→ **TASK PROMPT**
The lines below that include "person" are to be found and copied.

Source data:
****************
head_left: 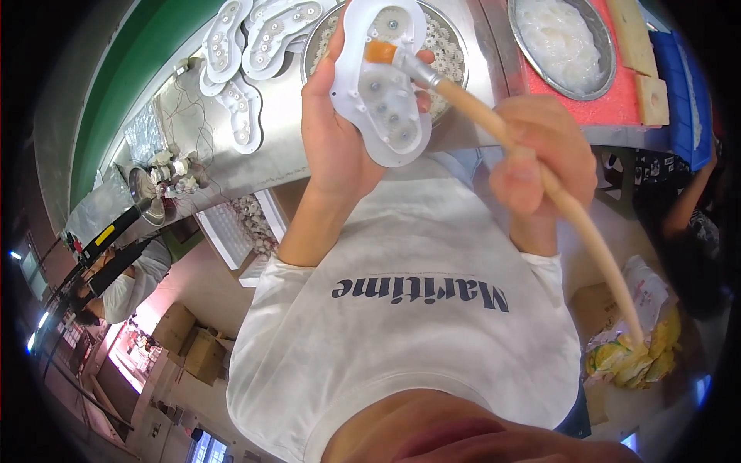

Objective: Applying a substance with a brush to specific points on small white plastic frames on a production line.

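While the left hand (336, 147) grips the white casing (356, 85) and the right hand (562, 143) the brush (474, 113), too strong pressing may dislodge the small wheels (403, 136).

Smooth, semi-matt plastic throughout the white, lobed plastic housing (370, 104), turning translucent in the round, pale plastic discs (376, 87) inside. Smooth, satiny wood along the long-handled tan wooden brush (567, 202), with shiny metal at its silver tubular ferrule (419, 69) and soft-looking fibre in its flat orange bristles (381, 52). Bright, reflective metal around the round silver metal bowl (465, 60). Duller metal on the oval grey metal basin (575, 94), beneath a glossy, wet-looking, translucent white gel-like mass (559, 42). Matt and foam-like in the flat pinkish-red sheet (543, 103). Brushed, softly shining metal across the silver metal tabletop (278, 158). Creased, matt cloth in the white short-sleeved cloth shirt (417, 339). Matt cardboard in the brown box-shaped cartons (204, 356).
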`<action>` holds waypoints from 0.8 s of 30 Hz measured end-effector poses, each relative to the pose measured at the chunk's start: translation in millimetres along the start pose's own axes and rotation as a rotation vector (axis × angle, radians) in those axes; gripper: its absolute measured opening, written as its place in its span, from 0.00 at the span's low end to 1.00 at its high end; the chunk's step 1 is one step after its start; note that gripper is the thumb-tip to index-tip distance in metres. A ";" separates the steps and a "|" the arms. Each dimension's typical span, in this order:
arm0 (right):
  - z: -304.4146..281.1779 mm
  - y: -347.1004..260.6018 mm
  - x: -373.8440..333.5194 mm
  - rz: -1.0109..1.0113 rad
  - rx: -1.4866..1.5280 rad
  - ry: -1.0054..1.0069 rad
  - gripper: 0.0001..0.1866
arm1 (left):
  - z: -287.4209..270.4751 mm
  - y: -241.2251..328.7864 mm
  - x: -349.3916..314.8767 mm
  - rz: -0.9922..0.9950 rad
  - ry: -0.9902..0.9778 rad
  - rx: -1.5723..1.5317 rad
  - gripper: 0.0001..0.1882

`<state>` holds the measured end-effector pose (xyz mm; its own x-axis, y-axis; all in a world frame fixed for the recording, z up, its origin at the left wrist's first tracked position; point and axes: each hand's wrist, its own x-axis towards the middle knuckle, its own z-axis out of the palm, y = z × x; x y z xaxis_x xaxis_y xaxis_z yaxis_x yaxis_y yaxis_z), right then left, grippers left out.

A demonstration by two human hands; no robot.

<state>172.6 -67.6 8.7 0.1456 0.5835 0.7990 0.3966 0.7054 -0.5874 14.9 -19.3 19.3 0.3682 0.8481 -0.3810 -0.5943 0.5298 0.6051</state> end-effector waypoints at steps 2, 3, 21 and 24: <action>-3.8 9.5 7.0 -0.036 -0.021 0.045 0.07 | -8.2 0.1 4.0 -0.012 -0.262 -0.187 0.30; -4.5 12.0 10.0 -0.069 -0.043 0.090 0.04 | -7.4 0.8 3.5 -0.008 -0.263 -0.189 0.30; 3.3 -0.6 -1.6 0.006 0.001 -0.051 0.10 | 4.8 1.9 -2.8 0.020 0.066 -0.091 0.29; 3.6 4.1 -0.8 0.036 -0.047 -0.015 0.14 | -9.0 2.5 1.9 0.047 -0.226 -0.112 0.29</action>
<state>170.8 -63.7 5.1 0.1474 0.6142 0.7753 0.4335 0.6645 -0.6087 7.7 -16.4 13.8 0.4809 0.8580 -0.1805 -0.6854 0.4963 0.5328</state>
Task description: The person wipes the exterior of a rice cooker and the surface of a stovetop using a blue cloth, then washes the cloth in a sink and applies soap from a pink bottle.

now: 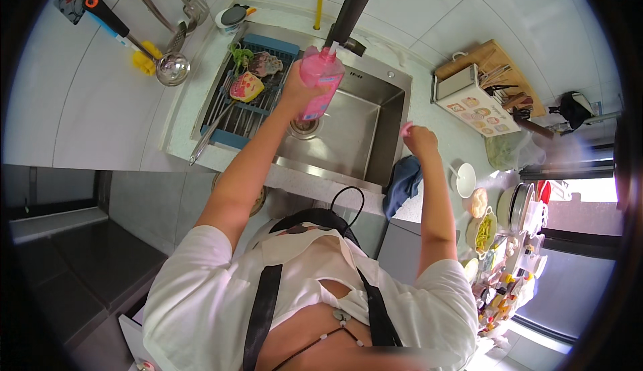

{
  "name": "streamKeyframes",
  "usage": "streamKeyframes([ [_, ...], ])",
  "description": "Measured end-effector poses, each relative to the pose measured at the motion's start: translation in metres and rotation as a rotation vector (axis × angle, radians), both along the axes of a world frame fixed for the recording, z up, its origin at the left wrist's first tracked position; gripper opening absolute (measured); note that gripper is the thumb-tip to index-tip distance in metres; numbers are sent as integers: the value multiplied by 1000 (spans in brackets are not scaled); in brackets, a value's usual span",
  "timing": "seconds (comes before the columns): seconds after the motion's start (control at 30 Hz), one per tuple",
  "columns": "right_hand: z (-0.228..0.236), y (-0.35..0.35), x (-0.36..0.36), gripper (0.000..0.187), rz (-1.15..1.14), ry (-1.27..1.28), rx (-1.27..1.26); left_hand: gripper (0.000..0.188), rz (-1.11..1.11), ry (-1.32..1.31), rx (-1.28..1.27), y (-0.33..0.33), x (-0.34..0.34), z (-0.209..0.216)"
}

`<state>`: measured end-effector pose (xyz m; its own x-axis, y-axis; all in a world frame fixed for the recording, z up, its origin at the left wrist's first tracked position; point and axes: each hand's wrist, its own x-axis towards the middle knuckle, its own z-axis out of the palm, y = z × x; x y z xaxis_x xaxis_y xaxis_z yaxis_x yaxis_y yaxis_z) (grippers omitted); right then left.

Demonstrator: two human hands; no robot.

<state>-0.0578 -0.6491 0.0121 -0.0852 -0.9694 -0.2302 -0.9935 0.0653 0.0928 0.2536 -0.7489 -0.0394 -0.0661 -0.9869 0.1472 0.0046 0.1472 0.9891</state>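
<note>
My left hand (pixel 296 95) is wrapped round a clear pink liquid-soap bottle (pixel 324 76), held upright over the sink (pixel 355 126), close to the dark faucet (pixel 351 11). The bottle's top reaches up beside the faucet's base. My right hand (pixel 422 142) is closed above the right rim of the sink, pinching a small pink piece (pixel 406 128) that looks like a cap. Under that hand a blue cloth (pixel 403 185) hangs over the counter's front edge.
Left in the sink, a blue drain rack (pixel 271 44) holds sponges (pixel 247 87) and a long-handled utensil (pixel 213 131). Ladles (pixel 173 68) hang on the left wall. A utensil holder (pixel 472 103), a white bowl (pixel 463 179) and a dish of green food (pixel 481 232) stand on the right counter.
</note>
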Motion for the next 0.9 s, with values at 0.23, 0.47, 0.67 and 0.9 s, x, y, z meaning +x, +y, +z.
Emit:
streamKeyframes([
  [0.23,-16,71,-26,26,179,196,39,73,-25,-6,25,-9,7,2],
  [0.47,-70,79,-60,9,123,337,79,74,-24,-44,54,-3,6,9],
  [0.67,-5,47,-29,14,-13,-46,-27,71,-9,-73,57,1,14,7],
  [0.9,12,-9,13,24,-156,-366,-245,74,13,-75,31,1,18,-17],
])
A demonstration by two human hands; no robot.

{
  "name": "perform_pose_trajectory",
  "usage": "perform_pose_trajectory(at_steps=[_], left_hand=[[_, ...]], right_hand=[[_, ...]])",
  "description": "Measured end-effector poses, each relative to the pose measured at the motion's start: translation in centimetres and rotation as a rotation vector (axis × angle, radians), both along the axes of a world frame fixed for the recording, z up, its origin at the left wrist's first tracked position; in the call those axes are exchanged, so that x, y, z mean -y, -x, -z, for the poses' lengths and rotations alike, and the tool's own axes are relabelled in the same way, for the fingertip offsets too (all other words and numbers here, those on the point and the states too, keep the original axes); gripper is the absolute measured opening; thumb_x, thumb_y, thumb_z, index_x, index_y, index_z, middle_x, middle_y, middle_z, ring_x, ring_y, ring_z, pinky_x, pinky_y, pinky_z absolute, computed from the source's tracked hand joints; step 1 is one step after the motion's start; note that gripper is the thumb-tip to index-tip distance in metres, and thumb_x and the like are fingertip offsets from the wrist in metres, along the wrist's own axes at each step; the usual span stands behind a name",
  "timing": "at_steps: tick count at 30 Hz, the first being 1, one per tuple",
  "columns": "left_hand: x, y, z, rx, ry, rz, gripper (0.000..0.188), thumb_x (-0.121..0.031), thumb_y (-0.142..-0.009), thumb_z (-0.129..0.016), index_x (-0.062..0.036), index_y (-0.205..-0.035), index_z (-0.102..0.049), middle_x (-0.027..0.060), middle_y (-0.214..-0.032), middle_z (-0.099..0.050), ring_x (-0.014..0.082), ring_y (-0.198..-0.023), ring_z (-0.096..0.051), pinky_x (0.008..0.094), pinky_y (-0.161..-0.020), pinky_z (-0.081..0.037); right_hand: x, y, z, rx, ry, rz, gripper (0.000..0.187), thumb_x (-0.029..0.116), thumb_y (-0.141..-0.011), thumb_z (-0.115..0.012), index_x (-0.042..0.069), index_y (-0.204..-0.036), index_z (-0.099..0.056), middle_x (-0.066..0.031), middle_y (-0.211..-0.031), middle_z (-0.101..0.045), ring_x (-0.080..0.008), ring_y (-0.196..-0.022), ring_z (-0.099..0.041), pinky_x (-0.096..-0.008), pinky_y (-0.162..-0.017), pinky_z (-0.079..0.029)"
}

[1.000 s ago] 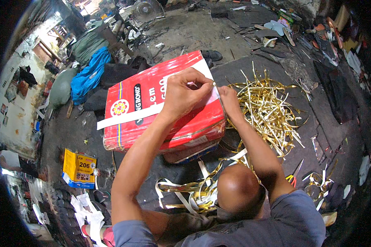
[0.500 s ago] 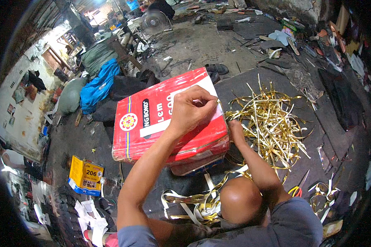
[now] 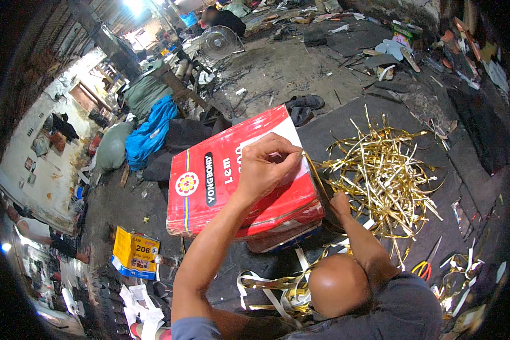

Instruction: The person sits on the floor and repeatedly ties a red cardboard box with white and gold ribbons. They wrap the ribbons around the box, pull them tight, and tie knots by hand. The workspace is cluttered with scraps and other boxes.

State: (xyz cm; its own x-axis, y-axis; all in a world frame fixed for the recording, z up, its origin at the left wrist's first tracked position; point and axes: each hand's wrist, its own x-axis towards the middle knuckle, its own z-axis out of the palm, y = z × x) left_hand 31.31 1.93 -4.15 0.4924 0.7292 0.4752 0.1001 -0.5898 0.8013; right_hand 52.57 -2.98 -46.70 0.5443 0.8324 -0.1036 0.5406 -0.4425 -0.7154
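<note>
A red carton (image 3: 209, 175) with a white panel lies tilted before me. My left hand (image 3: 269, 167) is on its top, closed with thumb and fingertips pinched together. What sits between those fingers is mostly hidden; some white shows beside them. Past the carton's right side, low down, my right hand (image 3: 341, 205) is closed on a thin gold strip (image 3: 318, 177) that runs down along the carton's edge. Right beside it lies a tangled heap of narrow gold and white strips (image 3: 388, 181).
Scissors (image 3: 426, 267) with red and yellow handles lie at the lower right. More wide gold and white strips (image 3: 277, 283) lie near me. A yellow packet (image 3: 135, 252) is at left, a blue cloth (image 3: 153, 133) and sandals (image 3: 305, 106) beyond. Farther back stands a fan (image 3: 220, 43).
The white strip that stretched left from under my left hand across the carton no longer shows there. My right hand is slightly farther from the carton. The whole view has shifted somewhat.
</note>
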Motion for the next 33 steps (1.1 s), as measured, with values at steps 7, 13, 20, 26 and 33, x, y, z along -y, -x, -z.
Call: perform_pose_trajectory(at_steps=[7,13,20,26,33], left_hand=[[0.2,-1.4,-0.5,0.003,-0.013,0.05,0.005,-0.002,-0.084,-0.078,-0.002,-0.089,-0.08,0.0051,-0.085,-0.073,0.0088,-0.071,-0.066,0.0243,-0.062,-0.052],[-0.1,1.1,-0.5,-0.117,-0.268,0.027,0.01,-0.002,-0.084,-0.078,-0.0031,-0.093,-0.081,0.0052,-0.087,-0.073,0.0103,-0.073,-0.067,0.0257,-0.062,-0.054],[-0.9,0.6,-1.2,-0.16,-0.573,0.176,0.024,-0.001,-0.084,-0.077,-0.0047,-0.107,-0.078,0.0099,-0.097,-0.071,0.024,-0.084,-0.072,0.0342,-0.072,-0.06],[0.0,1.2,-0.8,-0.171,-0.582,0.086,0.02,0.001,-0.086,-0.076,-0.0051,-0.106,-0.078,0.0103,-0.095,-0.072,0.0224,-0.084,-0.072,0.032,-0.074,-0.06],[-0.2,0.3,-1.2,-0.18,-0.866,0.085,0.025,-0.01,-0.085,-0.073,-0.0092,-0.109,-0.079,0.0078,-0.1,-0.069,0.0255,-0.089,-0.066,0.0336,-0.077,-0.056]], right_hand=[[-0.4,-2.7,4.6,-0.074,0.119,0.126,0.03,0.011,-0.087,-0.067,-0.005,-0.112,-0.068,-0.0291,-0.099,-0.073,-0.0428,-0.089,-0.074,-0.0524,-0.073,-0.059],[3.4,-0.9,1.1,-0.045,0.206,0.123,0.032,0.013,-0.089,-0.064,-0.003,-0.116,-0.069,-0.0277,-0.106,-0.073,-0.0432,-0.095,-0.074,-0.053,-0.078,-0.059],[5.0,-3.0,-3.7,0.039,0.291,0.13,0.033,0.013,-0.093,-0.057,-0.003,-0.119,-0.069,-0.032,-0.114,-0.07,-0.049,-0.107,-0.069,-0.0567,-0.093,-0.056],[6.5,-6.9,0.1,0.33,0.136,-0.041,0.031,0.016,-0.093,-0.051,0.001,-0.111,-0.071,-0.0285,-0.112,-0.072,-0.0483,-0.103,-0.07,-0.056,-0.091,-0.056],[6.6,-6.4,-2.7,0.382,0.355,-0.007,0.028,0.018,-0.097,-0.049,0.001,-0.109,-0.068,-0.0288,-0.107,-0.073,-0.0452,-0.099,-0.073,-0.0554,-0.086,-0.058]])
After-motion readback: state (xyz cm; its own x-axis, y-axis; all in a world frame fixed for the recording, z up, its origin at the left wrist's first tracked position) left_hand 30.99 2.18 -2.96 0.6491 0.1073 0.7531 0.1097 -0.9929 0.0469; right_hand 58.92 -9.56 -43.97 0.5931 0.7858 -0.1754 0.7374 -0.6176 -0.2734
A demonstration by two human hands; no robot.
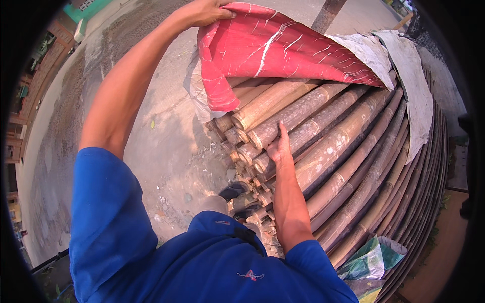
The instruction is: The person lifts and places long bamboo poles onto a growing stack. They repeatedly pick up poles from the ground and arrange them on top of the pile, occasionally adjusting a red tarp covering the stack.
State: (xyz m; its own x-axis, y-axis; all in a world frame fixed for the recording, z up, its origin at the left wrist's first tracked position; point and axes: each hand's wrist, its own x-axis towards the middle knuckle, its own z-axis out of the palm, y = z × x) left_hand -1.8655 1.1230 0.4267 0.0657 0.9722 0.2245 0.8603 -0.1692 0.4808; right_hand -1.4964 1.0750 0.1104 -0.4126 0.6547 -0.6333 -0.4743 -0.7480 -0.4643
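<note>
My left hand (209, 11) is raised at the top and pinches the edge of a worn red tarp (262, 45). The sheet is lifted and folded back, its red face creased with white cracks. Under it lies a stack of long bamboo poles (328, 151), cut ends toward my left. My right hand (280, 147) is against a thick bamboo pole (293, 117) near its cut end. One digit stretches up along that pole; the other fingers look tucked down between it and the neighbouring pole, partly hidden.
A grey-white sheet (411, 86) drapes over the poles farther right. A green and white plastic sheet (374, 260) lies on the near poles. An upright post (328, 15) stands behind the stack. Concrete ground (166, 146) with small debris extends left; a shoe (233, 190) shows beside the pole ends.
</note>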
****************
→ **RESULT OF THIS EXERCISE**
Task description: The person wipes the exterior of a rice cooker and the surface of a stovetop using a blue cloth, then washes the cloth in a sink and applies soap from a pink bottle.
Instruction: The person sits on the floor and repeatedly ties a red cardboard box with white and gold ribbons. They wrap the ribbons around the box, pull them tight, and tie knots by hand. The workspace is cluttered with scraps and other boxes.
The instruction is: The person lifts and places long bamboo poles onto a growing stack. They repeatedly pick up poles from the ground and arrange them on top of the pile, occasionally adjusting a red tarp covering the stack.

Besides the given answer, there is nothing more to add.